What this task involves: Each line in the listing is to be restated exactly.

Raw data below:

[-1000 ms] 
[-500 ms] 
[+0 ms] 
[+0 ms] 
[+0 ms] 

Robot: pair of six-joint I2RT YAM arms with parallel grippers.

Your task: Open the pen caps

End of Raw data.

Solution for this exercise:
[-1000 ms] 
[-500 ms] 
[+0 ms] 
[+0 ms] 
[+0 ms] 

Robot: pair of six-joint I2RT YAM arms with parallel grippers.

Your task: Open the pen caps

No more is needed for this answer.